- _DATA FOR THE TASK_:
•••••

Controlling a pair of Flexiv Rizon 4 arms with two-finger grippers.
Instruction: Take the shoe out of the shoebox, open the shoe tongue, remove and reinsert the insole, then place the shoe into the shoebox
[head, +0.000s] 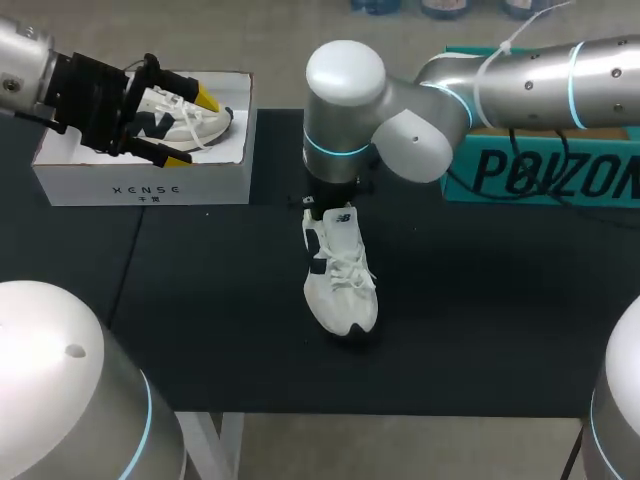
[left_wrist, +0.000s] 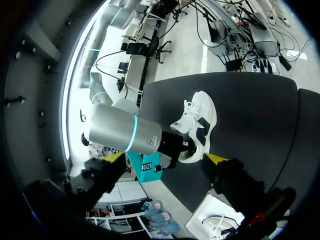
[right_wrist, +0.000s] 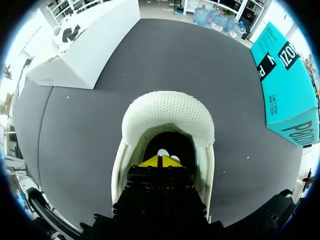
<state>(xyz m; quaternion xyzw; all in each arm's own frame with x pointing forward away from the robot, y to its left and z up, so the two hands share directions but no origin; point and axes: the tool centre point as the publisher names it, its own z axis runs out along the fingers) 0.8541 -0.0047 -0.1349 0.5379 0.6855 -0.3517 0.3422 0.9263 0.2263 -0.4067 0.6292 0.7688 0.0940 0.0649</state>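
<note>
Desk (head: 480, 300) w/ white shoebox (head: 140, 185) at its left; shoe (head: 340, 280) out, lying mid-desk, toe toward the rig. L hand (head: 190, 128) spread above the box; R hand (right_wrist: 160, 161) tips pressed together down in the heel opening, can't tell if pinching insole. My guess: shoe light, upper soft, heel stiffer, so I'd grip at heel collar.

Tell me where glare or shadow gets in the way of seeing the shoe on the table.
Head view: shoe evenly lit, glare only on the right arm. Left wrist view: shoe bright against the dark table. Right wrist view: the shoe's inside is in deep shadow around the right gripper.
</note>
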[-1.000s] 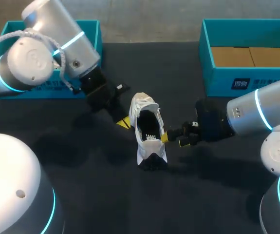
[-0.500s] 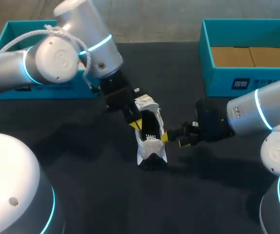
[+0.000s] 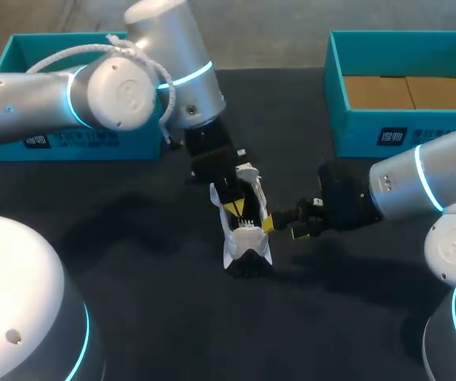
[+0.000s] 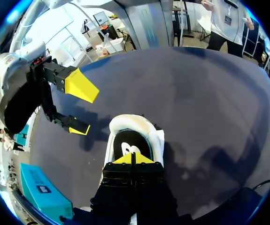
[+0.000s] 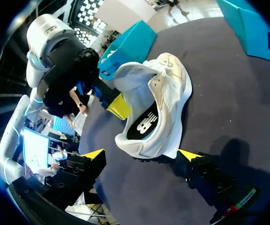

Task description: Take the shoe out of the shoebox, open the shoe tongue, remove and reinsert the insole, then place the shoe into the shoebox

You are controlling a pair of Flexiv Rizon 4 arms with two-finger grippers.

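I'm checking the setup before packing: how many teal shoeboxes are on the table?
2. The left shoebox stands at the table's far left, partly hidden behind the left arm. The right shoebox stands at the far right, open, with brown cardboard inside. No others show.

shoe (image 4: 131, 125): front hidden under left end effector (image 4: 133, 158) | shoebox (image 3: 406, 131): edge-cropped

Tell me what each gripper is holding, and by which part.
Right gripper: open beside the shoe, holding nothing. Left gripper: shut, tips in the shoe's opening; a grip on the insole cannot be told.
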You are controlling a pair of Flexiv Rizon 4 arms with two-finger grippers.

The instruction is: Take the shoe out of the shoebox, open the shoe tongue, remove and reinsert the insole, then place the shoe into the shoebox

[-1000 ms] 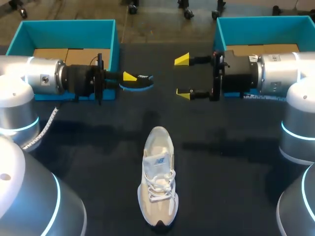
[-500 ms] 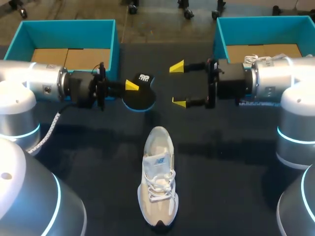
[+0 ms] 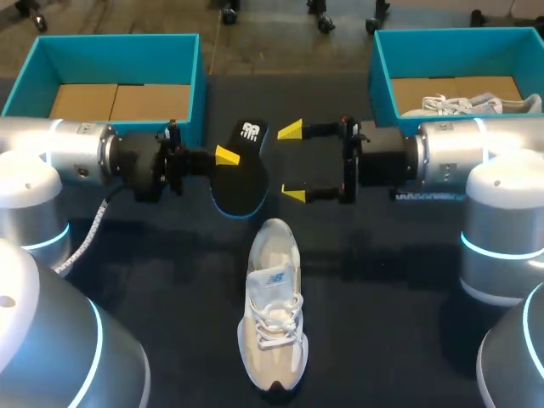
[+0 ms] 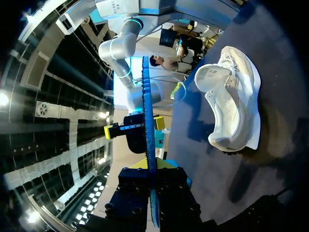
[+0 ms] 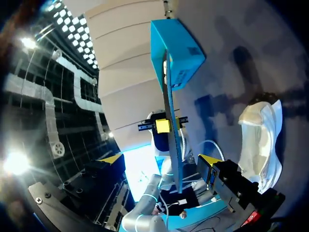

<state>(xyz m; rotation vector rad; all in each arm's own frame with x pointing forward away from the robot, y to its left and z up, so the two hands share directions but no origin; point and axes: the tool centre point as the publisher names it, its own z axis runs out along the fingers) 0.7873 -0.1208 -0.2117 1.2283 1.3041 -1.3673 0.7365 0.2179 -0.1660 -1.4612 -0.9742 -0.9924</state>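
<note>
The shoe (image 3: pixel 274 306) is seen out of the shoebox (image 3: pixel 119 39), laid on the bench (image 3: pixel 170 280) near the middle of its near edge. The insole (image 3: pixel 240 174) has been removed and is clamped by the left end effector (image 3: pixel 228 158) above the bench's middle. Reinsertion and boxing are judged to remain. The right end effector (image 3: pixel 292 161) is spread wide, with nothing gripped, just beside the insole. Since the earlier frames the insole has been turned from edge-on to flat and carried toward the middle, and the right end effector has been brought closer to it.
</note>
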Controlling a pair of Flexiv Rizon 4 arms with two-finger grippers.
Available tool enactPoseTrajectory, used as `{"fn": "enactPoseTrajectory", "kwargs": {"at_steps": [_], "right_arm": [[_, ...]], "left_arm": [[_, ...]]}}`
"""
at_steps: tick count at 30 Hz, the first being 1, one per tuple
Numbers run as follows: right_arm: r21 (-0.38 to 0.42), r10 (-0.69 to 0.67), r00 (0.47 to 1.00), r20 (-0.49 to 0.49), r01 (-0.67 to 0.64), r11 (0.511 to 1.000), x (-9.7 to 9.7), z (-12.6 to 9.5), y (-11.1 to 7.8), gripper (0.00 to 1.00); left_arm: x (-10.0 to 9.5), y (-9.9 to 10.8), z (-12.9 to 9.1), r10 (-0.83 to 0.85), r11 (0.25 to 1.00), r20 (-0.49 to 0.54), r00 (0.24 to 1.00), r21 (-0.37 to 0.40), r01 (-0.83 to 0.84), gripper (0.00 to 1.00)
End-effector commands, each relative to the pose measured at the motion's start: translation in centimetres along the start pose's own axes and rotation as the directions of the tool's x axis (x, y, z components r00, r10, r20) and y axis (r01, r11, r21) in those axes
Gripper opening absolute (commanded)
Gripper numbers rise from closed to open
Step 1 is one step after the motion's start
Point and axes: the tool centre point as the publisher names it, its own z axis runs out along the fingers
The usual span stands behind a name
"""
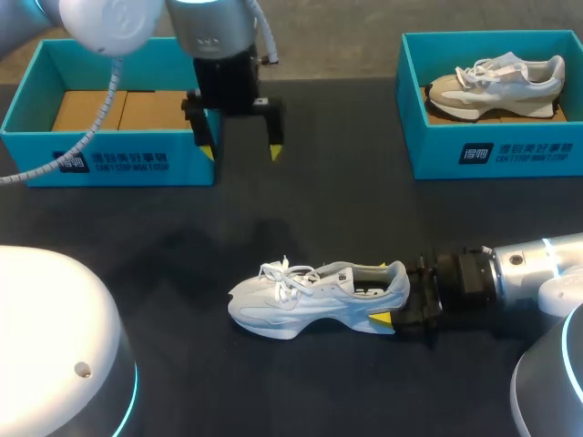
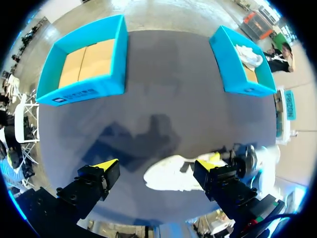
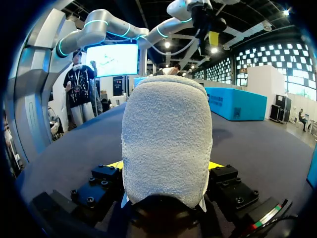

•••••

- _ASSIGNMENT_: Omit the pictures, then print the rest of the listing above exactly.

- _REPLY TO THE TASK_:
Controlling a pair of Flexiv Rizon 4 arms with two-finger grippers.
Instruction: Take the shoe out of the shoebox, open the shoe tongue, remove and reinsert the insole, then place the shoe into the shoebox
[head, +0.000s] 
[left_wrist, +0.000s] 
[right_wrist, +0.000s] 
<state>(xyz m; quaternion xyzw; all in each arm's own frame with x pointing forward away from the robot, y to its left and z up, so the two hands share directions but no origin; point and axes: the tool centre point as the publisher names it, its own z axis runs out along the fingers) 0.8541 -0.0047 -0.1349 0.5379 0.6855 -0.3517 0.3422 0.9263 0.2263 -0.4067 0.6292 0.7688 0.0940 0.0649</state>
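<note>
Desk (head: 480, 300) w/ white shoebox (head: 140, 185) at its left; shoe (head: 340, 280) out, lying mid-desk, toe toward the rig. L hand (head: 190, 128) spread above the box; R hand (right_wrist: 160, 161) tips pressed together down in the heel opening, can't tell if pinching insole. My guess: shoe light, upper soft, heel stiffer, so I'd grip at heel collar.

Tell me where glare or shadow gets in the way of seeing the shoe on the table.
Head view: shoe evenly lit, glare only on the right arm. Left wrist view: shoe bright against the dark table. Right wrist view: the shoe's inside is in deep shadow around the right gripper.
</note>
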[-1.000s] 
[-0.500s] 
[+0.000s] 
[+0.000s] 
[+0.000s] 

Task description: Take the shoe out of the shoebox, open the shoe tongue, remove and reinsert the insole, then place the shoe into the shoebox

You are controlling a pair of Flexiv Rizon 4 arms with two-finger grippers.

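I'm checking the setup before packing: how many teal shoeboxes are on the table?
2. The left shoebox stands at the table's far left, partly hidden behind the left arm. The right shoebox stands at the far right, open, with brown cardboard inside. No others show.

shoe (image 4: 131, 125): front hidden under left end effector (image 4: 133, 158) | shoebox (image 3: 406, 131): edge-cropped

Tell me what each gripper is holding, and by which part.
Right gripper: open beside the shoe, holding nothing. Left gripper: shut, tips in the shoe's opening; a grip on the insole cannot be told.
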You are controlling a pair of Flexiv Rizon 4 arms with two-finger grippers.

The instruction is: Take the shoe out of the shoebox, open the shoe tongue, remove and reinsert the insole, then place the shoe into the shoebox

[-1000 ms] 
[-500 ms] 
[+0 ms] 
[+0 ms] 
[+0 ms] 

<state>(xyz m; rotation vector rad; all in each arm's own frame with x pointing forward away from the robot, y to its left and z up, so the two hands share directions but no origin; point and axes: the tool centre point as the publisher names it, its own z axis runs out along the fingers) 0.7873 -0.1208 -0.2117 1.2283 1.3041 -1.3673 0.7365 0.2179 -0.1660 -1.4612 -0.9742 -0.9924</state>
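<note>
The shoe (image 3: pixel 274 306) is seen out of the shoebox (image 3: pixel 119 39), laid on the bench (image 3: pixel 170 280) near the middle of its near edge. The insole (image 3: pixel 240 174) has been removed and is clamped by the left end effector (image 3: pixel 228 158) above the bench's middle. Reinsertion and boxing are judged to remain. The right end effector (image 3: pixel 292 161) is spread wide, with nothing gripped, just beside the insole. Since the earlier frames the insole has been turned from edge-on to flat and carried toward the middle, and the right end effector has been brought closer to it.
</note>
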Controlling a pair of Flexiv Rizon 4 arms with two-finger grippers.
Available tool enactPoseTrajectory, used as `{"fn": "enactPoseTrajectory", "kwargs": {"at_steps": [_], "right_arm": [[_, ...]], "left_arm": [[_, ...]]}}`
"""
at_steps: tick count at 30 Hz, the first being 1, one per tuple
Numbers run as follows: right_arm: r21 (-0.38 to 0.42), r10 (-0.69 to 0.67), r00 (0.47 to 1.00), r20 (-0.49 to 0.49), r01 (-0.67 to 0.64), r11 (0.511 to 1.000), x (-9.7 to 9.7), z (-12.6 to 9.5), y (-11.1 to 7.8), gripper (0.00 to 1.00); left_arm: x (-10.0 to 9.5), y (-9.9 to 10.8), z (-12.9 to 9.1), r10 (-0.83 to 0.85), r11 (0.25 to 1.00), r20 (-0.49 to 0.54), r00 (0.24 to 1.00), r21 (-0.37 to 0.40), r01 (-0.83 to 0.84), gripper (0.00 to 1.00)
End-effector commands, each relative to the pose measured at the motion's start: translation in centimetres along the start pose's own axes and rotation as the directions of the tool's x axis (x, y, z components r00, r10, r20) and y axis (r01, r11, r21) in those axes
Gripper opening absolute (commanded)
Gripper numbers rise from closed to open
Step 1 is one step after the motion's start
Point and axes: the tool centre point as the publisher names it, its own z axis runs out along the fingers
The usual span stands behind a name
"""

Nothing further is needed for this answer.